Last week I had an amazing opportunity to partake in a train journey through the north of Thailand stopping in Chum Saeng, Uttaradit, Lampang, and the famous Thai city of Chiang Mai! The purpose of this week was not only to see other parts of the country, but also experience what it is like to do many things including rice farming, living like the hill tribes, learning about Nothern Thai culture, as well as how this culture is vastly different from the culture to the south.
Chum Saeng is a small village a few hours north of Sing Buri where I have been volunteering, and honestly you would not know it existed unless you looked for it, or were from Chum Saeng. This small town was mainly made up of rice farmers, crafters, and artists, all of whom make an average living for Northern Thailand. Seeing this town was much more of a cultural shock since we were the only people there who were not Thai, not working in the town, and not dirty and sweaty. Spending one night in Chum Saeng, we stayed at a local rice farm where we had the chance to work hand in hand with the farmer, his wife, and daughter. We experienced what it was like on a day-to-day basis to be farmer in Thailand and what it included! We did everything from making popcorn over a charcoal fire (later sold at the local market), to picking vegetables for meals, to planting and harvesting rice.
Rice harvesting was incredibly interesting since it is so unique to this area of the globe. It consists of a long 6 month process that starts when the seedlings are planted in knee deep water. They continue to grow for a long 6 months in a field about the size of a baseball field. At the end of the six months it is time to harvest your rice! Handpicking the rice can take days if not weeks. Once picked, the rice seedlings are then put into a machine that vibrates at a high rate and forces the white kernal out of the shell. The rice is the bagged and sold at the local market by the kilo, usually sold for 25-50 baht ($.70-$1.40) per kilo as decided by the government. I must say that I have an enourmass respect for these farmers and the painstaking hours they are put through. It is quite obvious that rice is what makes the Thai economy stable and to be able to see a real Thai farm was simply intruiging.

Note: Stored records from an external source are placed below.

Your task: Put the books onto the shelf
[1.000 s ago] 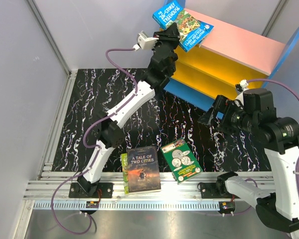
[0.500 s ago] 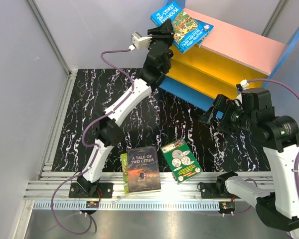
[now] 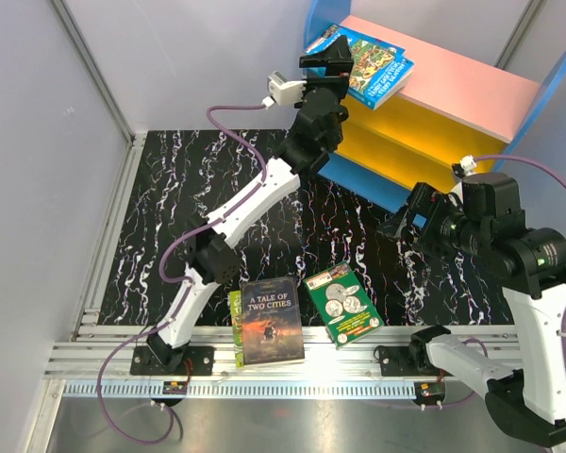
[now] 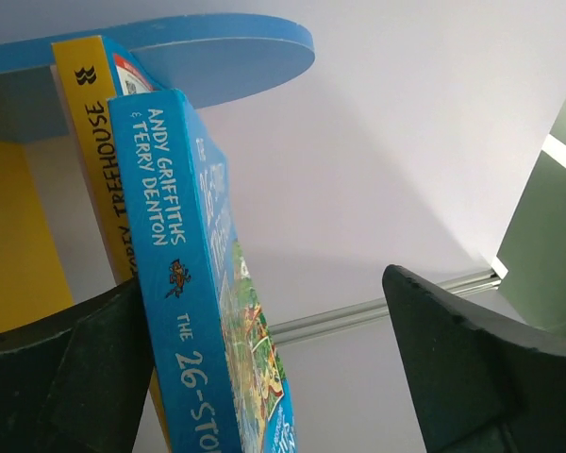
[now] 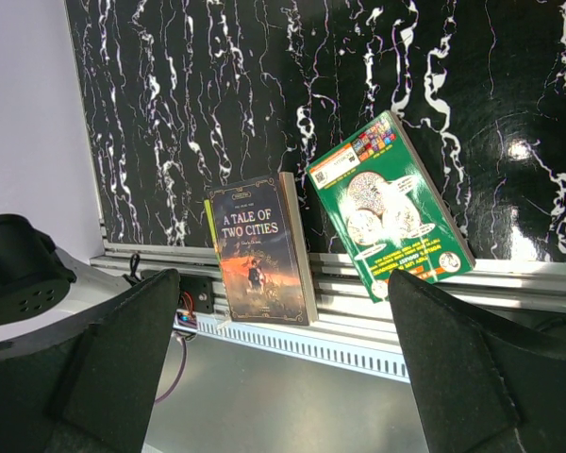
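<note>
Pincer of left arm (image 4: pixel 259 288) gapes wide, blue book (image 4: pixel 184 283) between jaws.

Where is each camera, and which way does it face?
Top external: above and behind, looking down on table, shelf, left arm, right arm.
Left wrist: at the shelf, open left gripper framing the blue book.
Right wrist: looking down, open right gripper framing dark book and coin book.
Shared: top view shows all three books.
</note>
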Robot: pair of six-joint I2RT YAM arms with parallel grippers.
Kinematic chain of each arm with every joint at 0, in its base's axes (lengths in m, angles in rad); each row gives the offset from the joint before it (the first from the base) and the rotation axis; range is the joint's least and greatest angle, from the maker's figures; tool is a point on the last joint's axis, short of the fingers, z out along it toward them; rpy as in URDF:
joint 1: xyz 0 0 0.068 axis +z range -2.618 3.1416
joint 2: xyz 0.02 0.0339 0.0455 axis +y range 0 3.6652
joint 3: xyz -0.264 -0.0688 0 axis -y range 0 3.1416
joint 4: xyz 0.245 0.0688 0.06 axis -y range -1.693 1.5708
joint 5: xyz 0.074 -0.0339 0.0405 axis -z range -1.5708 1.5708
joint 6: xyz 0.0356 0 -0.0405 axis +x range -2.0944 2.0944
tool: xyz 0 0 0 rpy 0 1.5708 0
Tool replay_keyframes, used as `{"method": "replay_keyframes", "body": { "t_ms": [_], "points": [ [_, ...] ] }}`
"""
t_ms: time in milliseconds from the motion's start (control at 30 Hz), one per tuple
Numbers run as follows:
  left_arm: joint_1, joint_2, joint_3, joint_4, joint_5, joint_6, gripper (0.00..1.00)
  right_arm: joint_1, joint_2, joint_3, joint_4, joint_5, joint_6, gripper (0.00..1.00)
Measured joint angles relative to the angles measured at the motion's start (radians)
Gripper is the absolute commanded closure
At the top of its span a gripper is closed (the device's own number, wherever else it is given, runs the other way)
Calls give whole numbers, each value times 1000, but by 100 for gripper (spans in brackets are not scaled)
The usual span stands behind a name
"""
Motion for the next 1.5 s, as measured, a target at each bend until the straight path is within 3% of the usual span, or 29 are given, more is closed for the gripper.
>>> {"method": "replay_keyframes", "body": {
  "t_ms": [367,433,467,533,633,700,1033,1167,1200,1300,1500],
  "points": [
    [16,-31,-66,-60,1,-47,1,0,-21,-3,0,-2,0,0],
    [16,-43,-81,-63,1,-52,18,0,-22,-3,0,-2,0,0],
    [16,-50,-86,-67,0,-50,42,0,-23,-3,0,-2,0,0],
    [16,-54,-87,-63,0,-57,67,0,-28,-9,0,-3,0,0],
    [14,-57,-83,-40,5,-64,95,0,-32,-19,0,-2,0,0],
    [14,-55,-73,-56,3,-57,100,0,-32,-27,0,-2,0,0],
    [8,-23,2,-69,-47,-61,97,0,-63,-73,-1,0,0,0],
    [18,36,68,-58,-69,-88,60,0,-72,-73,0,2,0,0],
    [23,47,68,-58,-71,-100,40,0,-73,-74,-1,1,0,0],
    [38,77,68,-33,-74,-135,20,0,-76,-81,0,0,0,0],
    [64,91,68,4,-73,-154,13,0,-69,-110,0,-2,0,0]
  ]
}}
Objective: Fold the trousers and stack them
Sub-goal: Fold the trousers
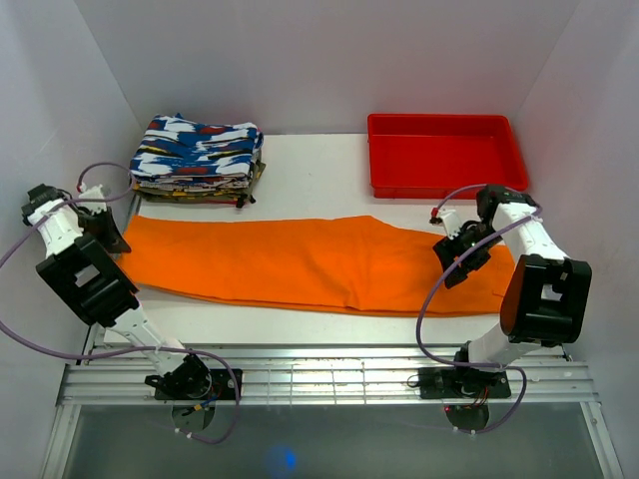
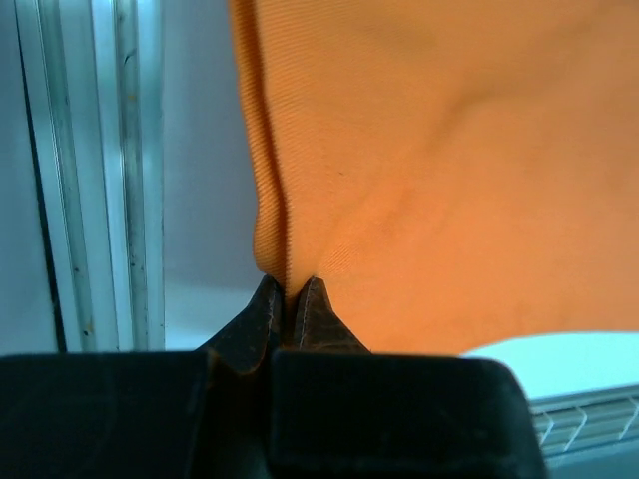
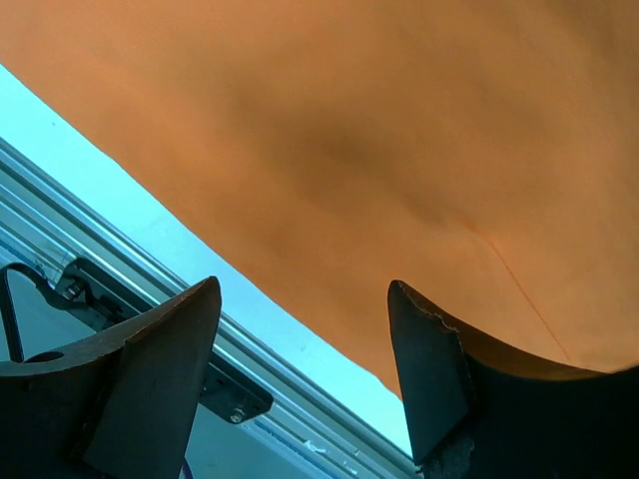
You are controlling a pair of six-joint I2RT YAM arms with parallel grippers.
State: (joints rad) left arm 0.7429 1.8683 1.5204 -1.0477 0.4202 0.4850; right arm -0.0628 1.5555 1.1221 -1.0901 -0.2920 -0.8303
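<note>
The large, plain bright-orange soft cloth trousers [image 1: 310,261] lie spread lengthwise across the white desk [image 1: 310,165], running from the left arm's side to the right arm's side, folded into one long flat band with a loose layered edge towards the near side. The left tool [image 1: 105,232] sits at the garment's left end, low by the desk. In the left wrist view its two dark fingers [image 2: 262,314] are pressed together, pinching a narrow ridge of the orange cloth at the hem, and the fabric puckers upward from the grip. The right tool [image 1: 459,257] is over the garment's right end. In the right wrist view its two dark curved fingers [image 3: 165,359] stand spread wide apart with orange cloth filling the space beyond them; whether the tips touch the fabric is hard to judge from this angle, but nothing is caught between them. At the far left corner of the desk, just beyond the trousers, rests a stack of blue, white and red patterned folded clothes [image 1: 198,160]. At the far right sits a rigid red rectangular plastic tray [image 1: 444,155], apart from the cloth. A ribbed silver metal rail [image 1: 329,374] runs along the near edge, where both arm bases are bolted.
</note>
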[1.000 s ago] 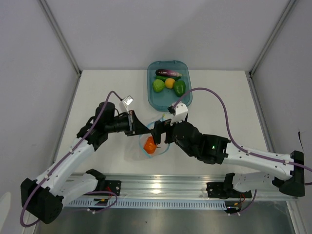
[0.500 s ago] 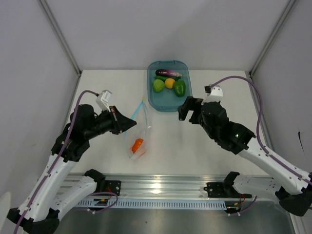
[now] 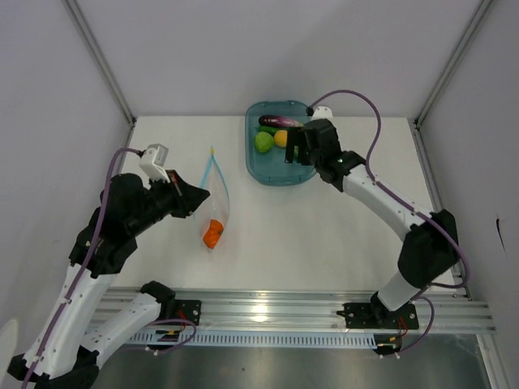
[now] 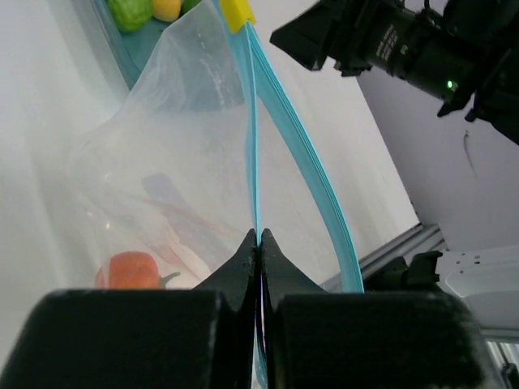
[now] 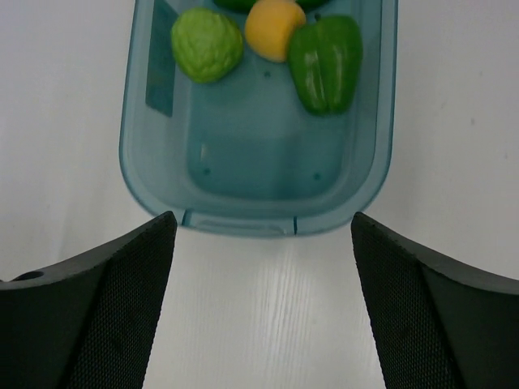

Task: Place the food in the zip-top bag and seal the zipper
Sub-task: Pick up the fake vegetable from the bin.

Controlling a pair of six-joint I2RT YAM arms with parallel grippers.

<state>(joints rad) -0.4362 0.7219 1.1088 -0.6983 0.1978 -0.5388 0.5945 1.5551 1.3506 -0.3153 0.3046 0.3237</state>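
Observation:
The clear zip-top bag [image 3: 217, 212] lies left of centre with an orange-red piece [image 3: 212, 233] inside it. My left gripper [image 3: 203, 197] is shut on one side of the light blue zipper [image 4: 256, 146]; the other side bows away, so the mouth is open. A yellow slider [image 4: 237, 12] sits at the far end. The orange-red piece also shows in the left wrist view [image 4: 130, 267]. My right gripper [image 5: 262, 223] is open and empty, above the near end of the teal tray [image 5: 259, 170]. The tray holds a light green fruit [image 5: 207, 44], a yellow ball [image 5: 276, 28], a green pepper [image 5: 326, 63] and a purple eggplant [image 3: 280, 121].
The teal tray [image 3: 258, 166] stands at the back centre of the white table. Grey walls close in the back and both sides. A metal rail runs along the near edge.
My right gripper left the bag and swung back to above the tray, open. My left gripper pulled the bag leftward, still holding the zipper strip; the orange-red piece went with it.

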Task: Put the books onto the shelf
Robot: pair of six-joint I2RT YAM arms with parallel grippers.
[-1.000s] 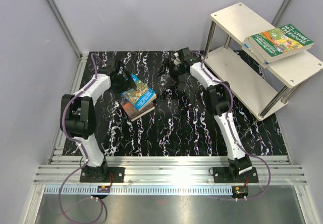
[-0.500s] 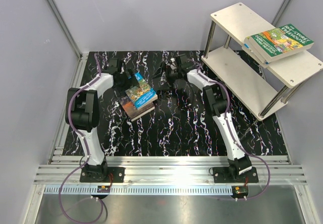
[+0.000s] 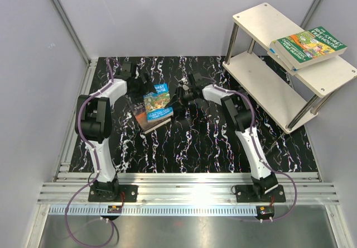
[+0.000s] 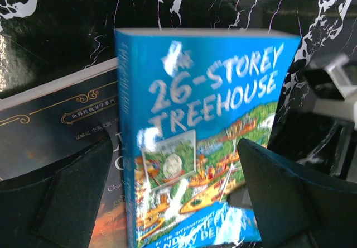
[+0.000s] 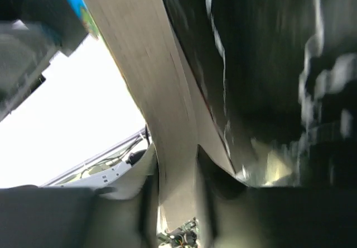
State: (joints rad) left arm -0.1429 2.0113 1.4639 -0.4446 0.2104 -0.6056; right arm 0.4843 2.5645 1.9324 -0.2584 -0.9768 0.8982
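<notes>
Blue book: the blue paperback (image 3: 158,104) (image 4: 206,119) titled "26-Storey Treehouse" stands tipped up on edge between the two grippers. Its cover faces the left wrist camera, and its lower part is over a dark paperback.

Dark book: the dark paperback (image 3: 146,122) (image 4: 58,117), with thin gilt ornament lines on its cover, lies flat on the black, white-veined tabletop (image 3: 195,142). It is just beside and partly behind the blue paperback.

Right claw: the right gripper (image 3: 179,96) (image 5: 175,172) is clamped on the blue paperback. In the right wrist view the pale page block (image 5: 145,63) runs down between the two dark fingers (image 5: 146,203), which press on either side of it.

Left claw: the left gripper (image 3: 145,86) (image 4: 173,147) has its fingers wide apart, one to each side of the blue cover. Whether either finger touches the book cannot be told.

Shelf: the two-tier stand (image 3: 262,80) of pale whitish boards on thin metal posts sits at the far right of the tabletop, well apart from both grippers.

Books on the shelf: a flat stack (image 3: 309,42) lies at the right end of the upper board with a green "Treehouse" cover on top. Blue edges show beneath it, but how many books they make cannot be told.
</notes>
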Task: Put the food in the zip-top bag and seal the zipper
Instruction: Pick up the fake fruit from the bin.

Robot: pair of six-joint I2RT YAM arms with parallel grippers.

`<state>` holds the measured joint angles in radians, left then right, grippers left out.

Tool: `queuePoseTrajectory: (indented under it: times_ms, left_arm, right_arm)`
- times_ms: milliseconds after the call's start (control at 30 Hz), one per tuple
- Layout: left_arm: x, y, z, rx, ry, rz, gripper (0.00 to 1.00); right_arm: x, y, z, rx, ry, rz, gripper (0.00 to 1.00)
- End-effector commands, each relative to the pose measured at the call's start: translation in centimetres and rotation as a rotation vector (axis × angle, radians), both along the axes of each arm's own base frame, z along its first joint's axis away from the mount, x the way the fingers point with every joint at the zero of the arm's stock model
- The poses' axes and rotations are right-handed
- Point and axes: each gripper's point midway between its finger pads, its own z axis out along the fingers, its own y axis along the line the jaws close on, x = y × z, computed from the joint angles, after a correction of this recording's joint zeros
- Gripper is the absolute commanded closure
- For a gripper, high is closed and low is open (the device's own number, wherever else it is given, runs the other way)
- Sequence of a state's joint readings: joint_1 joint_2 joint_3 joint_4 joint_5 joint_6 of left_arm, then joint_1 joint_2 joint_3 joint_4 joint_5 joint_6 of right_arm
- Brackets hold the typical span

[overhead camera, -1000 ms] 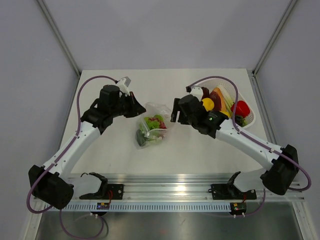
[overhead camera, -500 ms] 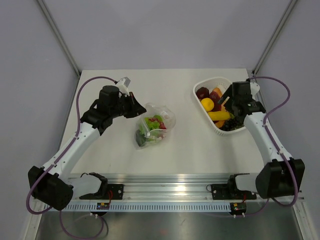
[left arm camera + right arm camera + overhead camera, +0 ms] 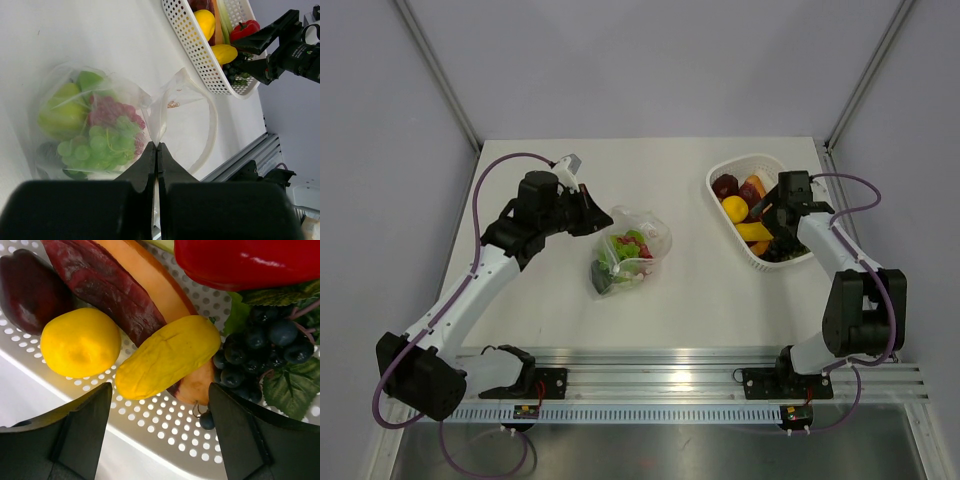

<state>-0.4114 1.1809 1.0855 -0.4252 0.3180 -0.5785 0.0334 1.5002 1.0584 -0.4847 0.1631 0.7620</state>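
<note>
Relocated from beside zip-top bag point(image 3: 632, 245) to white basket point(image 3: 192, 47): right gripper point(image 3: 160, 410), jaws apart above yellow food point(image 3: 167, 357); left gripper point(image 3: 156, 152) pinched together on bag mouth, mid-table, green grapes point(image 3: 95, 145) inside

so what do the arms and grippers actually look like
The left arm and right arm match: white links, black joints and bases, and a purple cable looping along each. The left gripper and right gripper are black, with flat fingers that taper toward the tips. No markings show clearly.
</note>
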Motion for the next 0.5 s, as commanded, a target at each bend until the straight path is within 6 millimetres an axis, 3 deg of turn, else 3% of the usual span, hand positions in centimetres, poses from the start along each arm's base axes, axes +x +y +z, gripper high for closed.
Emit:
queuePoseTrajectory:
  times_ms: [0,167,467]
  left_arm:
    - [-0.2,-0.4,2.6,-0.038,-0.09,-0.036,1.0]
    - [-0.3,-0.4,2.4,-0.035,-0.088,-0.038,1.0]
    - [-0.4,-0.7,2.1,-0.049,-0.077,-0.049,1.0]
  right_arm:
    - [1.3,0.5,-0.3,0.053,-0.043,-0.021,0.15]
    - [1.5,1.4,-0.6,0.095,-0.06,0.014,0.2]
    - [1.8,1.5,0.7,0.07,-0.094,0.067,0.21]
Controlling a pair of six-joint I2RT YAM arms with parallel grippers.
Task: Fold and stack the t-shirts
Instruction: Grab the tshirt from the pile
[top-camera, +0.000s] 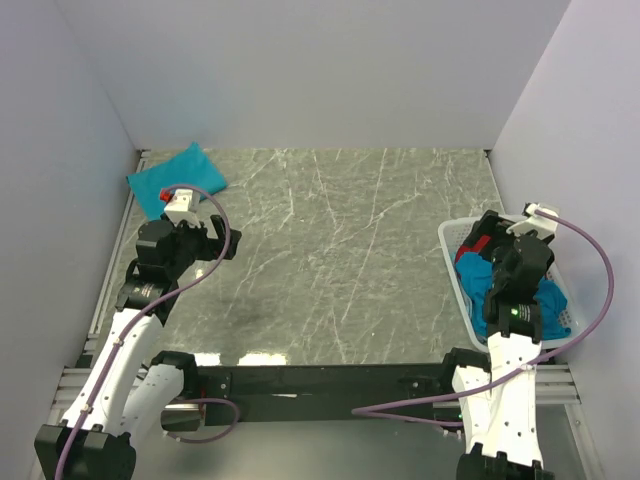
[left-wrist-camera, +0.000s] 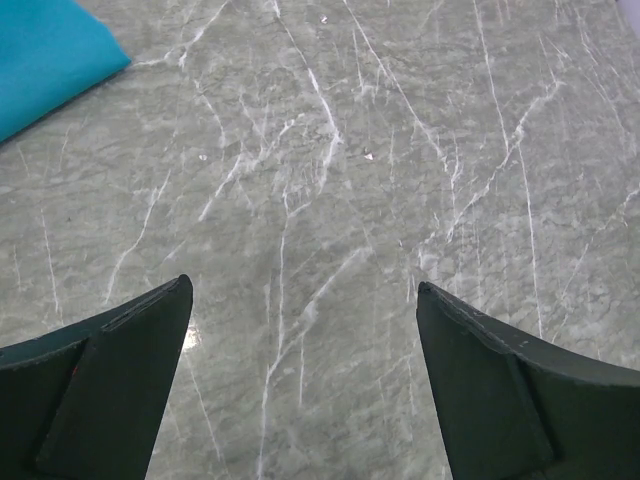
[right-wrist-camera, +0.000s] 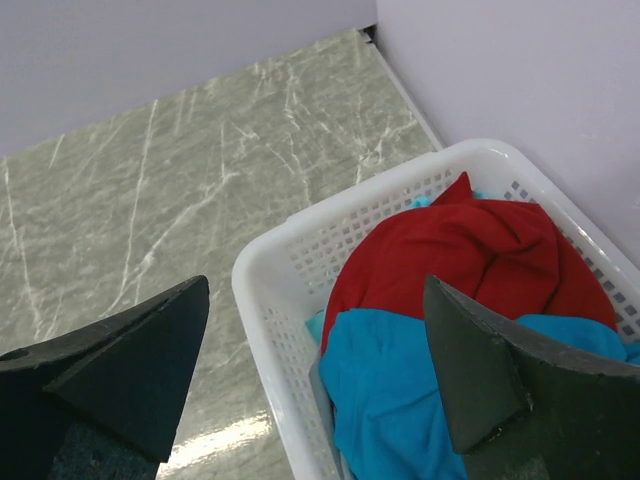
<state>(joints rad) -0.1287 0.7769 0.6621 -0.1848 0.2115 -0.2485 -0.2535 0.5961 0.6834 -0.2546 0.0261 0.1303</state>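
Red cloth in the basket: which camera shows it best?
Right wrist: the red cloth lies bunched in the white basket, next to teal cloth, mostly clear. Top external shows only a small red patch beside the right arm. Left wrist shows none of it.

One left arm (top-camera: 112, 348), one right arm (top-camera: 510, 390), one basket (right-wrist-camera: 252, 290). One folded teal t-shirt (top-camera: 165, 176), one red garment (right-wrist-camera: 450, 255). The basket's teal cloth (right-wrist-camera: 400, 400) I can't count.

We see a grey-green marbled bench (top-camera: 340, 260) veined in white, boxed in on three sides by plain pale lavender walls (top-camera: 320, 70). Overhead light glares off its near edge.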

One of the most memorable parts of this whole week was the Golden Temple situated atop a mountain overlooking the city of Chiang Mai. We had the opportunity to travel about 45 minutes north to one of Thailands lesser-known Hill Tribes. Many do not know, but Thailand has a large concentration of Hill Tribes on the northern border between Laos and Thailand. Most of the members of these hill tribes are not registered citizens, hence they do not account for any statistics in either country (population, GDP etc…). However what makes these tribes special is how unique their culture is. The clothes are different, the language is different, even the food is different. What made this experience so sureal was that many of the girls and boys I have been working with at the orphanage have come from hill tribes just like these. Unforuntaly not all orphans from the hilltribes have been as fortunate. The sad reality for many of the young girls is that their families will sell them to brothels in Bangkok for large sums of money, sometimes as large as 50,000 Baht ($1,404.95). This is a topic I will discuss in my next blog, however it is quite emotional to see it in person at both the orphanage and the hill tribes.
What I have taken away from this past week is one major thought. The Thai people are a unique race. Not because of the color of their skin or even because of their culture. Instead it is because of the work ethic they show. It is because of their ability to live lives that many of us would consider extreme poverty, and still retain their happiness. The Thai people are as friendly as they are devoted which can be easily seen when you leave the streets of Bangkok and see the dirt roads of the country.